Еще в 1849 году Доннозо Кортец указывал в испанской палате депутатов, что под красным и черным знаменами, объединяя пролетариев всех стран, учреждается, не в пример прочим, «анонимное общество для эксплуатации народов».
«Огромными шагами, направляется мир к сооружению самого гигантского и ужасающего из всех деспотизмов, когда-либо существовавших!»
То же, в сущности, признавал и Вениамин д'Израэли, лютый враг Гладстона и ярый противник всех его реформ. Будучи главою консерваторов Англии и уже став лордом Биконсфильдом, он не затруднился, однако, предложить замену парламента прессою – еврейской, разумеется. Недаром ирландский трибун О'Коннель называл помянутого коварного талмудиста «прямым потомком того злодея, который и на кресте не захотел принести покаяния!». Так вот, кое-что понимая в делах этого рода, еврей д'Израэли сказал: «Тайные общества день за днем толкают правительства обоих полушарий к пропасти, куда, наконец, и свалят их, а с ними погибнут как закон, так и всякий общественный порядок».

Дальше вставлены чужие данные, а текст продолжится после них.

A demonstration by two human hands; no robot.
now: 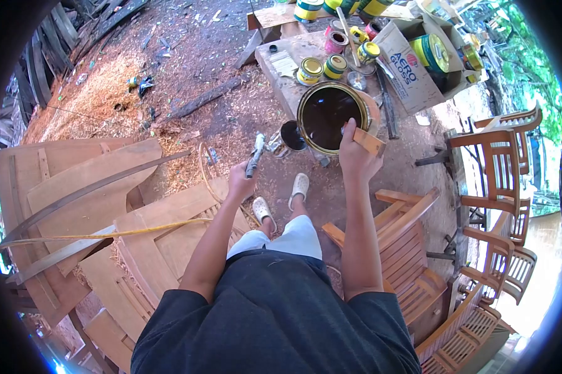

Рекомендуя же поставить прессу на место парламентов, д'Израэли, быть может, лучше, чем кто-нибудь, разумел, что есть прямое соотношение между исчезновением арийских государственных людей и расширением верховенства иудейских банкиров. На развалинах прежнего социального строя, с преобладавшим влиянием церкви и дворянства, возникает новая власть, именуемая богатством. Среди окружающего ее мусора и других остатков прежнего государственного здания, сокрушаемого революциями, Маммона созидает свой престол. Первенство военных защитников страны сменяется тиранией ее финансовых эксплуататоров. «Владычество же иудейских биржевиков есть основная причина современного пауперизма», – утверждал тот самый Прудон, который, после революции 1848 г., негодуя от стыда, воскликнул: «Мы только жидов переменили!..» «В силу естественного закона, деньги – неизбежный властелин демократии», – заметил, в свою очередь, и Леруа Болье.